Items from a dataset
* * * *

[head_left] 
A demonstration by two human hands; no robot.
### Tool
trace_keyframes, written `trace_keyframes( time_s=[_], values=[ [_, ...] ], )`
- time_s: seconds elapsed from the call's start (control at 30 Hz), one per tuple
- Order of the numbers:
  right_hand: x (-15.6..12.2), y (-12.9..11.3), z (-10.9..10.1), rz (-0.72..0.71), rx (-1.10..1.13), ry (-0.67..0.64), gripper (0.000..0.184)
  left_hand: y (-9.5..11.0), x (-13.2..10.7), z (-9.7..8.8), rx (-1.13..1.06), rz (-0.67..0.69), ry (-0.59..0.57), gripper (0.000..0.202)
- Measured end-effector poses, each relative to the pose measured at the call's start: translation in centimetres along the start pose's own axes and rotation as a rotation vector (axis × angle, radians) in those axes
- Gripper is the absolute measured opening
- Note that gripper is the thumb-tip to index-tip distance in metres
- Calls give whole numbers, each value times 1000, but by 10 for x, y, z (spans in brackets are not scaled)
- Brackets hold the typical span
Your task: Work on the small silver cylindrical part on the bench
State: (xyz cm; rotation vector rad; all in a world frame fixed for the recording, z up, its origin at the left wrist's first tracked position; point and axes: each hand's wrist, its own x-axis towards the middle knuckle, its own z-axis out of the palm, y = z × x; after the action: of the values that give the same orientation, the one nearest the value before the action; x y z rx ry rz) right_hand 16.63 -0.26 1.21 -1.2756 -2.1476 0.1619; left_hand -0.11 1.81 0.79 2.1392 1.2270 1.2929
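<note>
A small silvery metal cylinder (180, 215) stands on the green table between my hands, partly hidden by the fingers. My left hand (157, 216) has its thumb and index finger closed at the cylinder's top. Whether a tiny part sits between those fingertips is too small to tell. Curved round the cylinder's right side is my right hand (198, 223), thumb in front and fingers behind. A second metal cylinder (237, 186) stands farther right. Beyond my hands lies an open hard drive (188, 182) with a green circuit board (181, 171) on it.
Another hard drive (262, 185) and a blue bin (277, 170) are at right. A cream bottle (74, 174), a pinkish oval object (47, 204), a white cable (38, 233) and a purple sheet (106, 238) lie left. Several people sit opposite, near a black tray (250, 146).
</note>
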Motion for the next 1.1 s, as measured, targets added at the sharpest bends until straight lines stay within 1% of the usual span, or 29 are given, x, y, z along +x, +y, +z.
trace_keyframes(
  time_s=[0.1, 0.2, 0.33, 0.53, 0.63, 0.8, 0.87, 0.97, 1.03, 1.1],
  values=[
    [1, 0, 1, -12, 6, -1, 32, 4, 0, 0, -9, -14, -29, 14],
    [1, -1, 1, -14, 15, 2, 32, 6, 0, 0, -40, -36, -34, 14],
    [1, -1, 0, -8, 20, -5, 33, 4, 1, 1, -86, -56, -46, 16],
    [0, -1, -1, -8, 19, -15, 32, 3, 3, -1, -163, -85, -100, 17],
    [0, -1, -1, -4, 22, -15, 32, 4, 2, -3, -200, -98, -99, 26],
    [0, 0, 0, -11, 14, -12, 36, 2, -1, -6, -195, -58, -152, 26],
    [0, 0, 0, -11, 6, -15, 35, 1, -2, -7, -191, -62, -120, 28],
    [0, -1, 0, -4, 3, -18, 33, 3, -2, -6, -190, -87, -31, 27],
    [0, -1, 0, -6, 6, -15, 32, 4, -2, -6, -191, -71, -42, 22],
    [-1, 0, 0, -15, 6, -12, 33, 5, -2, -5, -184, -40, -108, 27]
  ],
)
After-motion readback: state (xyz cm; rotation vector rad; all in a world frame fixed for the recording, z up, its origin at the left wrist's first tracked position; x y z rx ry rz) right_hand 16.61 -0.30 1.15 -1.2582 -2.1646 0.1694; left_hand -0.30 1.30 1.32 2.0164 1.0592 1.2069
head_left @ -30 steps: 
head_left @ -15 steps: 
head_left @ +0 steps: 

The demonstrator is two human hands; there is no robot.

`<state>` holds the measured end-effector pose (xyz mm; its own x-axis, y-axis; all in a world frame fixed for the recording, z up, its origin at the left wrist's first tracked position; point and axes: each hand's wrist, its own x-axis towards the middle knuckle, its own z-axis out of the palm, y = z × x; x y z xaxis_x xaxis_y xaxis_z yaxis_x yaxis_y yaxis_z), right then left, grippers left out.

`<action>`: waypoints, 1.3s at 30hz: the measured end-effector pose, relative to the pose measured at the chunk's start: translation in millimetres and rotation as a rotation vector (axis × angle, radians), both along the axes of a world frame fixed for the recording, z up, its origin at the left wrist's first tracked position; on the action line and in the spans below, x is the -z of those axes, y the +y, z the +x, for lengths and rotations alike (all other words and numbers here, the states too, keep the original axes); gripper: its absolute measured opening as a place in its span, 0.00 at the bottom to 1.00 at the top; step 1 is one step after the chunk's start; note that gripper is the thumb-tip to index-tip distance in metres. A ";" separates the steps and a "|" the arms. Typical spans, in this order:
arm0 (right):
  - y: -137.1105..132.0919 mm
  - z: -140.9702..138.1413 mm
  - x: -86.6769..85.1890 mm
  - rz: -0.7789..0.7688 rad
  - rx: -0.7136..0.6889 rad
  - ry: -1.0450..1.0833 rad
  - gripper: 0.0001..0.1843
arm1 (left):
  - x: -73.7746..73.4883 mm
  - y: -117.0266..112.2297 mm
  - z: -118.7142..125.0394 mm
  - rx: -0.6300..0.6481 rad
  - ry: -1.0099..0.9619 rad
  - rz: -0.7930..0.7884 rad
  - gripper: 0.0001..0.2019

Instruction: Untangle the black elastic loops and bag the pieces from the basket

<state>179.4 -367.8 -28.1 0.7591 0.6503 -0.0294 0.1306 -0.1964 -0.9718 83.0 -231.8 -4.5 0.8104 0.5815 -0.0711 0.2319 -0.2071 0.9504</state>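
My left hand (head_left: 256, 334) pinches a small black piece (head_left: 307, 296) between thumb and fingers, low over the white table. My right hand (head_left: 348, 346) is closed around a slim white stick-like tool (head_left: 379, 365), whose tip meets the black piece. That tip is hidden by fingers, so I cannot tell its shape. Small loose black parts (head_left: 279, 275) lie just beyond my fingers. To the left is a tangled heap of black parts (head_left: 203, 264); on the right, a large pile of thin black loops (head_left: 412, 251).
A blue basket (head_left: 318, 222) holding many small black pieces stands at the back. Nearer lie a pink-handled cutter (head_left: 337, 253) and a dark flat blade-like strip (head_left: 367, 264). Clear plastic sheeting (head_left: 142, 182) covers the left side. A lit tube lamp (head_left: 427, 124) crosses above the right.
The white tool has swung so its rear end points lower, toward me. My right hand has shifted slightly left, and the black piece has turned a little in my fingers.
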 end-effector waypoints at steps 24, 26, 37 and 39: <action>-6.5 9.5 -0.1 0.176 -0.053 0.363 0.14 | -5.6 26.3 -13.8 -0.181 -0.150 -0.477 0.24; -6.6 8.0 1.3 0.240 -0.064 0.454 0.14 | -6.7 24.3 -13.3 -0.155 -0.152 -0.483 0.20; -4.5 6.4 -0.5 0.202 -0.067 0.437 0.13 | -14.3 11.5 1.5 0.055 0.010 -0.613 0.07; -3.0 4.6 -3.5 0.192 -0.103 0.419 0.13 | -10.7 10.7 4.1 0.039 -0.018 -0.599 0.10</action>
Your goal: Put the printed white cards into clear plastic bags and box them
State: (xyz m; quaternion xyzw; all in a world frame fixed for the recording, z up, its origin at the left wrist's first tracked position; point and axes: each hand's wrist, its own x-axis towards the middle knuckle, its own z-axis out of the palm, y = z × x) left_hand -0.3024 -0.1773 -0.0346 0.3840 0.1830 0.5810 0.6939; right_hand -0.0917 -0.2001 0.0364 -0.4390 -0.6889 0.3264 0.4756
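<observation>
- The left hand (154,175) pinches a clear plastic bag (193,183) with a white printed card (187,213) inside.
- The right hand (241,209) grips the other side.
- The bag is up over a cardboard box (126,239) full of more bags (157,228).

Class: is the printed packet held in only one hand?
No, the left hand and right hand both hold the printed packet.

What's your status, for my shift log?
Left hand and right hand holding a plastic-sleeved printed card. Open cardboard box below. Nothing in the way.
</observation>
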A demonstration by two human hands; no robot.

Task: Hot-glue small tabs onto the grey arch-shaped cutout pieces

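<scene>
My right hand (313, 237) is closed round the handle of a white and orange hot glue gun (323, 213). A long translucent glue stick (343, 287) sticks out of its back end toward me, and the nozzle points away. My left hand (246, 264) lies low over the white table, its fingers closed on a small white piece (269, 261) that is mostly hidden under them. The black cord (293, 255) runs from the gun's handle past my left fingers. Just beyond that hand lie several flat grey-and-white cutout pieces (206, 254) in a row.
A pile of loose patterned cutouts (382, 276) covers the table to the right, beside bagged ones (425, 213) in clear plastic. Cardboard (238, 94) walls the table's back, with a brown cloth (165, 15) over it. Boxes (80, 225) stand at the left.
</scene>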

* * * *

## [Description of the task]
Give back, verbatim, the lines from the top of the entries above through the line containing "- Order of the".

## [Result]
[head_left] 
A demonstration by two human hands; no robot.
### Tool
trace_keyframes, written `trace_keyframes( time_s=[_], values=[ [_, ...] ], )`
- time_s: seconds elapsed from the call's start (control at 30 Hz), one per tuple
- Order of the numbers:

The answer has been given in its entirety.